### WHAT YOU WILL DO:
Everything from the line containing "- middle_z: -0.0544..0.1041" through the line containing "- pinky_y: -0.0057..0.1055" in the listing below should be copied exactly, and nothing more.

### COLLECTED MATERIAL:

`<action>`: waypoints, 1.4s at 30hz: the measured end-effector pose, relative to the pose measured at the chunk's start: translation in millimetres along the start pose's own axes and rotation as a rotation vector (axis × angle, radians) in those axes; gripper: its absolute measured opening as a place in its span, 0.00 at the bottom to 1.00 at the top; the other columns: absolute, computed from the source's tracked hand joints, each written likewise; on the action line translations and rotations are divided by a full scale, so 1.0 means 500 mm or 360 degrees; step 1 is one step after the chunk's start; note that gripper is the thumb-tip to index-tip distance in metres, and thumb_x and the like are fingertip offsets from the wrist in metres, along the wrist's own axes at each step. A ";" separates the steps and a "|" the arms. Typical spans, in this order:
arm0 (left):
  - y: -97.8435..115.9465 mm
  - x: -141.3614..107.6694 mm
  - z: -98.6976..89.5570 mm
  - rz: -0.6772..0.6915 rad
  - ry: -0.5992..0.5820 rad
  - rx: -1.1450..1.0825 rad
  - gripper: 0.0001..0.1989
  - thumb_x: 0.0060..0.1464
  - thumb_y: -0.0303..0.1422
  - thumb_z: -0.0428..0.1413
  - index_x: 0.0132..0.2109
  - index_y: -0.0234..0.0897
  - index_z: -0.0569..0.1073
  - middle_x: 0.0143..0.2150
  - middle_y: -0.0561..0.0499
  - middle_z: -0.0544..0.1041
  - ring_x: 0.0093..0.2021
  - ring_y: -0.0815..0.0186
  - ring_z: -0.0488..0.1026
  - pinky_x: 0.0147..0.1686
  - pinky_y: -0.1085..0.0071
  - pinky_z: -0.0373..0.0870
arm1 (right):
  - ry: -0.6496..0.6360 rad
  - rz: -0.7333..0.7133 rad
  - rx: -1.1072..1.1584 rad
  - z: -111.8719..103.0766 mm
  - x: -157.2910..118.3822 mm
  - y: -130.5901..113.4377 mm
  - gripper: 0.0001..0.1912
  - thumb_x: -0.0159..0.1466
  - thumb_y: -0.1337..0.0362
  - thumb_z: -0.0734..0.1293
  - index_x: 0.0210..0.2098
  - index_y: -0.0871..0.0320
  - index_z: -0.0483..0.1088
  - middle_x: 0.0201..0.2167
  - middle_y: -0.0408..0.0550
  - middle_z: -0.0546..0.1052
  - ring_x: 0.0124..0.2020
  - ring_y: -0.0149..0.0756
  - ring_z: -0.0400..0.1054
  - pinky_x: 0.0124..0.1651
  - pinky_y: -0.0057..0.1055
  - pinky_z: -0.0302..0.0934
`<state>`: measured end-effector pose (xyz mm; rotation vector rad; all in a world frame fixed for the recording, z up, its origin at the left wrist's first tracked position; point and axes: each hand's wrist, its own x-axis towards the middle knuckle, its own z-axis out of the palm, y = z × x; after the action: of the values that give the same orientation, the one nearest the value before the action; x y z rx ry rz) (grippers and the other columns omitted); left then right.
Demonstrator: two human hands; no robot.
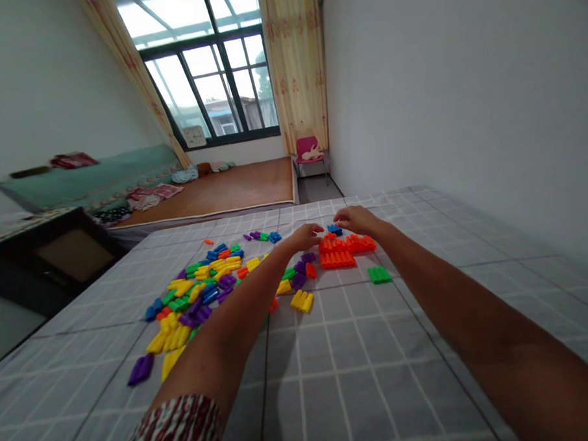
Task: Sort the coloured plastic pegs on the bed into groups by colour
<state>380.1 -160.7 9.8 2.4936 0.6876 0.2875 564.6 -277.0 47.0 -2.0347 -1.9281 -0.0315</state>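
Note:
My left hand (307,235) is just left of a joined group of orange toy building blocks (338,259), its fingers slightly apart and nothing visible in them. Behind the blocks, my right hand (357,219) arches with bent, parted fingers above a small blue block (334,230). Whether its fingertips touch that block is hard to make out. A green block (379,274) lies to the right of the orange group, and a yellow block (302,301) in front of it. Several purple blocks (299,273) and a loose orange piece (311,271) sit beside my left wrist.
A wide scatter of coloured blocks (177,332) covers the left of the grey checked cloth (355,379), partly hidden by my left forearm. Beyond are a low bed (247,183), a pink chair (307,146) and a window. A dark cabinet (53,262) stands at left; a wall runs along the right.

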 end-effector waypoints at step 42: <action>0.039 0.017 0.070 0.0308 -0.0098 -0.0151 0.29 0.45 0.30 0.63 0.56 0.30 0.69 0.53 0.41 0.76 0.50 0.57 0.73 0.52 0.62 0.69 | 0.0396 -0.0070 -0.0538 0.002 -0.122 -0.044 0.09 0.65 0.63 0.63 0.39 0.57 0.74 0.40 0.51 0.79 0.43 0.42 0.69 0.37 0.35 0.48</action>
<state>406.9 -185.7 -8.3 2.4698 0.3987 0.3049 538.3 -335.0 36.1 -2.0701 -1.9076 -0.6297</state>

### OUTPUT FOR THIS EXERCISE:
  - middle_z: -0.0544..0.1041
  - ring_x: 0.0093..0.2021
  - ring_y: -0.0815..0.0186
  - ring_z: -0.0488..0.1026
  - pinky_x: 0.0147..0.1686
  - pinky_y: -0.1085..0.0071
  - pinky_z: -0.0373..0.0870
arm1 (right):
  - ry: -0.6496..0.6360 rad
  - rz: -0.7333..0.7133 rad
  - rx: -1.1072..1.1584 rad
  - z: -111.8719..103.0766 mm
  - x: -157.2910..118.3822 mm
  - y: -130.5901..113.4377 mm
  - gripper: 0.0001..0.1912
  - thumb_x: -0.0159..0.1466
  - thumb_y: -0.1337..0.0362
  - thumb_z: -0.0734..0.1293
  - index_x: 0.0210..0.2098
  - index_y: -0.0871..0.0320
  - index_z: -0.0483..0.1088
  - middle_x: 0.0201..0.2167
  - middle_y: -0.0408..0.0550
  - middle_z: -0.0546..0.1052
  - ring_x: 0.0124..0.2020
  - ring_y: -0.0149..0.0756
  - ring_z: -0.0400..0.1054
  - pinky_x: 0.0124..0.1651
  - pinky_y: -0.0057..0.1055

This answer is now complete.